_TASK INSTRUCTIONS_
For the entries below, say how many lines include the word "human" and add nothing else.

[Records contained in a dataset]
◇ ◇ ◇ ◇
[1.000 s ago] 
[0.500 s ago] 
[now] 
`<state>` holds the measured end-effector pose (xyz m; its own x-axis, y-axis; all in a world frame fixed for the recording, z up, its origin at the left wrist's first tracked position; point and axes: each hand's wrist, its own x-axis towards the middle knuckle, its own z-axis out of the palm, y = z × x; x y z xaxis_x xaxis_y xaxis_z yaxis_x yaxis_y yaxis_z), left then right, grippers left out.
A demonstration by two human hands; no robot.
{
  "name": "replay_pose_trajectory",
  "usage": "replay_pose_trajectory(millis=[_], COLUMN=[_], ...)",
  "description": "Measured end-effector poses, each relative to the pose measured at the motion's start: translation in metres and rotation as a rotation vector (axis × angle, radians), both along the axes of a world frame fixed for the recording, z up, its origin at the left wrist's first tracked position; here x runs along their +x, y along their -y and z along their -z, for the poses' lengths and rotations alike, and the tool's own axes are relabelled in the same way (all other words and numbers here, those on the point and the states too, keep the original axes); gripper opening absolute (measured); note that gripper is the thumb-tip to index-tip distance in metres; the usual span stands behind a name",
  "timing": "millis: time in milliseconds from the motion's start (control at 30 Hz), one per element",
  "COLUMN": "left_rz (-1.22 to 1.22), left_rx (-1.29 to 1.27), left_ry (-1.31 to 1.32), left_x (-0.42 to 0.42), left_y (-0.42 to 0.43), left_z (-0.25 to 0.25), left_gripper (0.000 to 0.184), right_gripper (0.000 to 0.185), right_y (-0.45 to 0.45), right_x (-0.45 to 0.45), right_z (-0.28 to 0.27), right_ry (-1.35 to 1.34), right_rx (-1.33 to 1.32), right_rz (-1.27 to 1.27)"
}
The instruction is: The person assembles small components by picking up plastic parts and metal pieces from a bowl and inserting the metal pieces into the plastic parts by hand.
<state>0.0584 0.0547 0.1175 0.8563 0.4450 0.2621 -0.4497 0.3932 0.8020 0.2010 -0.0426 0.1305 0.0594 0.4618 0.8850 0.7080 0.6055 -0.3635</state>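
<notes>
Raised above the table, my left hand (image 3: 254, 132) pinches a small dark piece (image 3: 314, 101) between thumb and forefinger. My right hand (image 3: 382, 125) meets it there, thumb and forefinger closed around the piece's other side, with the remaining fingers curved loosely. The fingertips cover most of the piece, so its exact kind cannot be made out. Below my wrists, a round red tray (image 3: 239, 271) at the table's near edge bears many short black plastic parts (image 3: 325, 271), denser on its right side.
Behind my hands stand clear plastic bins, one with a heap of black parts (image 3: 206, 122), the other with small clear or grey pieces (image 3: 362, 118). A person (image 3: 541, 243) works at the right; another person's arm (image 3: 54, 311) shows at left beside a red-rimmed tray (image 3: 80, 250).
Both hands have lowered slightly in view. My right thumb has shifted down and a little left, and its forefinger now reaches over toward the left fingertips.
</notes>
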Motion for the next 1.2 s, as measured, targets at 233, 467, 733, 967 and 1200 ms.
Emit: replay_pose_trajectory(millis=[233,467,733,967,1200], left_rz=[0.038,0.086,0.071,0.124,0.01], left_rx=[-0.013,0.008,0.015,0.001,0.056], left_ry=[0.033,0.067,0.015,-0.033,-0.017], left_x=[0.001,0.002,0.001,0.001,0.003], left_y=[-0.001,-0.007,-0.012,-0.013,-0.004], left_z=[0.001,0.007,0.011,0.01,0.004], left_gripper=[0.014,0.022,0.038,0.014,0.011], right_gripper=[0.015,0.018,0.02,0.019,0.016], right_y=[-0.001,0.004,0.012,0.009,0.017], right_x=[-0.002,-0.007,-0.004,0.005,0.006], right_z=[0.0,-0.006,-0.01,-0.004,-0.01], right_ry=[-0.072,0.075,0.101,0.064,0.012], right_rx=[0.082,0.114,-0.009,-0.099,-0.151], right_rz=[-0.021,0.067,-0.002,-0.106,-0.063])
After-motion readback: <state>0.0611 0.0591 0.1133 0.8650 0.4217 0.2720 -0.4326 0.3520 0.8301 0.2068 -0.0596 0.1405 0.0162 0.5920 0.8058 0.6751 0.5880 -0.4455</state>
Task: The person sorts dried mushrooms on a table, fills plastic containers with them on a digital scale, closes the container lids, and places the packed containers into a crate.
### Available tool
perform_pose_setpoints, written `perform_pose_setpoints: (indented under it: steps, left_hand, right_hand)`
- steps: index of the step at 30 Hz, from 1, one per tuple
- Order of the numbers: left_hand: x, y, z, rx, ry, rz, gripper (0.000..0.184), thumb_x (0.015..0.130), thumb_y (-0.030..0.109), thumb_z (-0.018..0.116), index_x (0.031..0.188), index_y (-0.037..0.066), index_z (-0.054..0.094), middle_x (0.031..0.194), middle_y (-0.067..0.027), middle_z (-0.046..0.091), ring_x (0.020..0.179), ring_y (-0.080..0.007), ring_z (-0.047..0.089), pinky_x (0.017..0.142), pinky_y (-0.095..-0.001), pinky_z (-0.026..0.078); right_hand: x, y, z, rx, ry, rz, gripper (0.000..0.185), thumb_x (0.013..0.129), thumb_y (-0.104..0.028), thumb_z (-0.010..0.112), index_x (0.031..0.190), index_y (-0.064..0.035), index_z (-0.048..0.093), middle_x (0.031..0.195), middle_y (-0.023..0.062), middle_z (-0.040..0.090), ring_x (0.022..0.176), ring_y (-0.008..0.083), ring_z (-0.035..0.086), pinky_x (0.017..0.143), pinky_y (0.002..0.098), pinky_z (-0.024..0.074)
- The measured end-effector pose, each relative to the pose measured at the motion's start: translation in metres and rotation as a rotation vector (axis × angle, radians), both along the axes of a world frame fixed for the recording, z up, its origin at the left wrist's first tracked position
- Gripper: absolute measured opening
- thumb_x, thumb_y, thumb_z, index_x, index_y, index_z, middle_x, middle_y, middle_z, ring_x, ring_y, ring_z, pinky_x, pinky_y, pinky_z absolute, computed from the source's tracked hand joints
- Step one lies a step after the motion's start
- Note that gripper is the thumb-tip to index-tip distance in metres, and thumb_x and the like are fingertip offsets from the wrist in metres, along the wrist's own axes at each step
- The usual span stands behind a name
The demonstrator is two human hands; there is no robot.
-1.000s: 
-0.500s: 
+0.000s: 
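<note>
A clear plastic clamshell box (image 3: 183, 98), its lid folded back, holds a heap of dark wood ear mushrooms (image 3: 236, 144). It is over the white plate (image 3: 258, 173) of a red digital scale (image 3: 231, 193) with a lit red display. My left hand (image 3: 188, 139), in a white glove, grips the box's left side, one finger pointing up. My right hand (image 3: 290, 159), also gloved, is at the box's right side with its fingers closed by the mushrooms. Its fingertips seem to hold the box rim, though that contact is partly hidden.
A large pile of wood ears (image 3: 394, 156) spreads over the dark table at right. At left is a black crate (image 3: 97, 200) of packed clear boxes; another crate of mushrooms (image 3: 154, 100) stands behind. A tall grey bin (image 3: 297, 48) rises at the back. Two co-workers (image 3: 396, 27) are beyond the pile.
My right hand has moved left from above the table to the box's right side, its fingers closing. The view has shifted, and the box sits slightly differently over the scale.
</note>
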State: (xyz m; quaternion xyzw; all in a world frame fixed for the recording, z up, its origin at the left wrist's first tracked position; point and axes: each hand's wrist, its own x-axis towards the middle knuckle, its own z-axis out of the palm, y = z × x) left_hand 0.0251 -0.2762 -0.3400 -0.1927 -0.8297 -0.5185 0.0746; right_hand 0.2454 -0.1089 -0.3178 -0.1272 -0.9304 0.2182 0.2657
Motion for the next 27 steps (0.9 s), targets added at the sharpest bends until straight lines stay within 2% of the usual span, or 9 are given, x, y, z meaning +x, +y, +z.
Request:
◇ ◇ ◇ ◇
_OUTPUT_
2